I’m currently working on building a model that looks at the number of late spring freezing events based on mean spring temperature, NAO, and elevation in brms. I have about 1 billion rows of data so it is very, very slow. It can take up to a week to run.

Here’s a made up dataframe:

cc <-sample(c(0,1), replace=TRUE, size=150)
species <-sample(c("Acer", "Betula", "Quercus", "Fagus"), replace=TRUE, size=150)

df<-data.frame(freeze=rnorm(150, mean=3, sd=1),
mat=rnorm(150, mean=0, sd=5),
nao=rnorm(150, mean=1, sd=2),
elevation=rnorm(150, mean=4, sd=1),

And my current model:

fit<- brm(freeze ~ nao + mat + elevation + cc + nao:cc + mat:cc + elevation:cc +
(nao + mat + elevation|species), data=df, control = list(max_treedepth = 12,adapt_delta = 0.99),
chains = 4, cores = 4)

Do you have any suggestions to speed this up? Thanks!

With 1 billion observations and a Gaussian likelihood, you should checkout stan_biglm in the rstanarm package, which uses sufficient statistics.

Thanks, Ben, it looks great. Is there any way to do a mixed effects model with stan_biglm?

No, but you can do interaction terms with group indicators.

Hi Ben, Just to be dense on language, do you mean adding a fixed effect for the group and interactions with it? So if species is the group, instead of:

fit <- brm(freeze ~ nao + mat + mat:cc +(nao + mat|species)...)
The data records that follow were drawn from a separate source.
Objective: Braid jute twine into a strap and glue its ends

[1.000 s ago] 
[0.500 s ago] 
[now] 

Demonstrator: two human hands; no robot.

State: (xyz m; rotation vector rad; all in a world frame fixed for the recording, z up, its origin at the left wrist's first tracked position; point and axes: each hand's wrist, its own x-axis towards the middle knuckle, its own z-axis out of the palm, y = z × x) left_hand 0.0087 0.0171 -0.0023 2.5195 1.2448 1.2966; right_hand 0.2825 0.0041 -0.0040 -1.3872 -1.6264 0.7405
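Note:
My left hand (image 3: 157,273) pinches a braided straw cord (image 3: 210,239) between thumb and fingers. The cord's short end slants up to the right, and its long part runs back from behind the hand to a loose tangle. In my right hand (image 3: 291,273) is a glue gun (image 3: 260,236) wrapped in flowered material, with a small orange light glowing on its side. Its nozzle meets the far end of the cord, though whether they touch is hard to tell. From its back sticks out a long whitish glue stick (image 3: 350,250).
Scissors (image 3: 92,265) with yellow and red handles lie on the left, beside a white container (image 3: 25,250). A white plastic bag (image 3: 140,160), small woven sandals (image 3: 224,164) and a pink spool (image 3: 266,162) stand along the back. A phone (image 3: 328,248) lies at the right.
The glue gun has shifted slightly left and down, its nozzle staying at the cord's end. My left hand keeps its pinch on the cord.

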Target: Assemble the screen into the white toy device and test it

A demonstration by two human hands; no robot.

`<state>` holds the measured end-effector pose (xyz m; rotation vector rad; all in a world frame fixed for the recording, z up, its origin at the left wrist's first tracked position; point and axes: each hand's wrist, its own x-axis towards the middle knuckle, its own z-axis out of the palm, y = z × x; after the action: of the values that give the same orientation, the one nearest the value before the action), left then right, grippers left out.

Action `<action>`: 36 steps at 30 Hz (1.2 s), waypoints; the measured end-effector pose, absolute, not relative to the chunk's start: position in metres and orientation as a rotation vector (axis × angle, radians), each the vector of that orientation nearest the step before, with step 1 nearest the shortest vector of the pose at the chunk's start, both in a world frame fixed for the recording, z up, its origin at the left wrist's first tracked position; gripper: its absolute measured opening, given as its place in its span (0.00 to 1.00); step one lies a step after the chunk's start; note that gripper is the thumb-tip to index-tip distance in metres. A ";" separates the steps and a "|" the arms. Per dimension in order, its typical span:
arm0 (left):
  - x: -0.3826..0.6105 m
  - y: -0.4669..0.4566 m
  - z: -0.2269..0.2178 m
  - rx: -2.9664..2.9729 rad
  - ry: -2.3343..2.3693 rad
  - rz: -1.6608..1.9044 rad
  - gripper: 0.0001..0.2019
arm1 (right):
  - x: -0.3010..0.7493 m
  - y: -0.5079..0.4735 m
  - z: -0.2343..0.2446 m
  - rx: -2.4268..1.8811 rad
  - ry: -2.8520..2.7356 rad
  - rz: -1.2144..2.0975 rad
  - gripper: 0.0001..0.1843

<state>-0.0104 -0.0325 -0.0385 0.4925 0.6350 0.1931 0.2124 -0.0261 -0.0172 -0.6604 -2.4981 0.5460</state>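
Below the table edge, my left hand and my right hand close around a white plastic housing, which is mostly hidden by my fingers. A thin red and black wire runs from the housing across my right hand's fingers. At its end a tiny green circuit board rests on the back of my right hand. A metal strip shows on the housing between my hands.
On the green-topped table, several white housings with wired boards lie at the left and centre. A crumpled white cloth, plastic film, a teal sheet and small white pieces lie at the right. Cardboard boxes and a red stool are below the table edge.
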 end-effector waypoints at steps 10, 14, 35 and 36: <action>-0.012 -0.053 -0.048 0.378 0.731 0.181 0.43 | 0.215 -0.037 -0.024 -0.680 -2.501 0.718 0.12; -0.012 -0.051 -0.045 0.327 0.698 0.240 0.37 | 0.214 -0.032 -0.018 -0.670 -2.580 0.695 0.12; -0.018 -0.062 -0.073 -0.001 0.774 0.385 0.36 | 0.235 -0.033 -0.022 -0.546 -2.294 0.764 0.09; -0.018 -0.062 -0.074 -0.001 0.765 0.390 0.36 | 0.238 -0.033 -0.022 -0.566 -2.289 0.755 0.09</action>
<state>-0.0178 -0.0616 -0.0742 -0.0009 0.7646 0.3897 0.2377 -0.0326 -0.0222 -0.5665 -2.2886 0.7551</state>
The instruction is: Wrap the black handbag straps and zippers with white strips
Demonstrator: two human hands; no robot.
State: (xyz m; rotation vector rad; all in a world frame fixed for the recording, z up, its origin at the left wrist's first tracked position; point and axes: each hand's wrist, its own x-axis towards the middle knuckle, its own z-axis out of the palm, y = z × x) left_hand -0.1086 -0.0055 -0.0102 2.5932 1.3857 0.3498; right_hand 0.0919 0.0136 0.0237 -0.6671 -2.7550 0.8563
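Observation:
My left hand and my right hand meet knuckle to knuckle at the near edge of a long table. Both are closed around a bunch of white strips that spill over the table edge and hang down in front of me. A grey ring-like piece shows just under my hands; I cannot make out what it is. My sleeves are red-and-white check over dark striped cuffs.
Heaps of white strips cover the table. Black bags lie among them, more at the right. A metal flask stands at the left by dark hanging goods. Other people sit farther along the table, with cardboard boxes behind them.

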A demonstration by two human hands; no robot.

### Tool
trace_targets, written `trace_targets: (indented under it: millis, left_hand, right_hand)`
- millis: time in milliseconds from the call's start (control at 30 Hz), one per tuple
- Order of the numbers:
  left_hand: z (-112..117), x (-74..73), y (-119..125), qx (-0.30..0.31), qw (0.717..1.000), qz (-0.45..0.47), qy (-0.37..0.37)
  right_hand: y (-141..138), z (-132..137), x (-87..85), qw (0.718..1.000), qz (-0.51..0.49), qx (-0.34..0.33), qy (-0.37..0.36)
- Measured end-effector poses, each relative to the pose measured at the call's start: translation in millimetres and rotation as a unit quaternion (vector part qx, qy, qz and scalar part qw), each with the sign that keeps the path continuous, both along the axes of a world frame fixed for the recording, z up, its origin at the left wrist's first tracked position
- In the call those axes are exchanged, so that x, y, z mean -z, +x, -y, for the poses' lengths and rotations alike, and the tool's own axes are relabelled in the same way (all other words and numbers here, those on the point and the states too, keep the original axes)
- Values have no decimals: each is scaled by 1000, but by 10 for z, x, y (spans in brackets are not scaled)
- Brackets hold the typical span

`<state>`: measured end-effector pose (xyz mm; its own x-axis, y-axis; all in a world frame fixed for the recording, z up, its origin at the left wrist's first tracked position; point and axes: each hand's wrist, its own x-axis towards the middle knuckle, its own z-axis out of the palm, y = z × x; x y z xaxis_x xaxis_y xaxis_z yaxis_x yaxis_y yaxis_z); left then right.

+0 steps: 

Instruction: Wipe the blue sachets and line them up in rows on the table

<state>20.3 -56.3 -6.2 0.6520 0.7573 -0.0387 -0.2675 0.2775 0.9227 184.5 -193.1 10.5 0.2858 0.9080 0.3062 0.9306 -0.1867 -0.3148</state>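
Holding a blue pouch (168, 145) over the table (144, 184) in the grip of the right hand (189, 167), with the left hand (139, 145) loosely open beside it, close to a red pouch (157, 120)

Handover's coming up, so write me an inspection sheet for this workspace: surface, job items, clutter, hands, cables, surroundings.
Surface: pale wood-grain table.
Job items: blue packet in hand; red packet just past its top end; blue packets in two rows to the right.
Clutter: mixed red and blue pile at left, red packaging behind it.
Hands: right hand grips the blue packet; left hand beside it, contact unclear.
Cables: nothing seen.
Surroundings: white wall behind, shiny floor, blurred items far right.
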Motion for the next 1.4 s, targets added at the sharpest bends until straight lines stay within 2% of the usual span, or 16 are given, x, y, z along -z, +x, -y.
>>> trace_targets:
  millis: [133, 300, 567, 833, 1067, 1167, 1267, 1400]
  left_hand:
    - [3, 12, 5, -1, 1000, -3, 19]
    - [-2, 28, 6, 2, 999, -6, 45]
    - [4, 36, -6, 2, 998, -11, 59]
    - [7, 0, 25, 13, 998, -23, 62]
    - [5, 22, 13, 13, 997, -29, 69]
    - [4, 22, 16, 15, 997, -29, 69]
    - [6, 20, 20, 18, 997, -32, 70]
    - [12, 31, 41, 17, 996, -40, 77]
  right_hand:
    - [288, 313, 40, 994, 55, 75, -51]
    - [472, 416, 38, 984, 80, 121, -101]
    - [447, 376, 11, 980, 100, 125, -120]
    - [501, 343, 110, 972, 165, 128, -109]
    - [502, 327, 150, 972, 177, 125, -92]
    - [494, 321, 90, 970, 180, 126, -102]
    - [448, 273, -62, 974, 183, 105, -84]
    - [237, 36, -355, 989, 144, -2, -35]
It would be something like:

fit <- brm(freeze ~ nao + mat + mat:cc + species + nao:species + mat:species)...)



Hi Ben, is there a way to use binomial or poisson models with stan_biglm?


No. If the GLM is not Gaussian and / or the inverse link function is not an identity, then there are no sufficient statistics.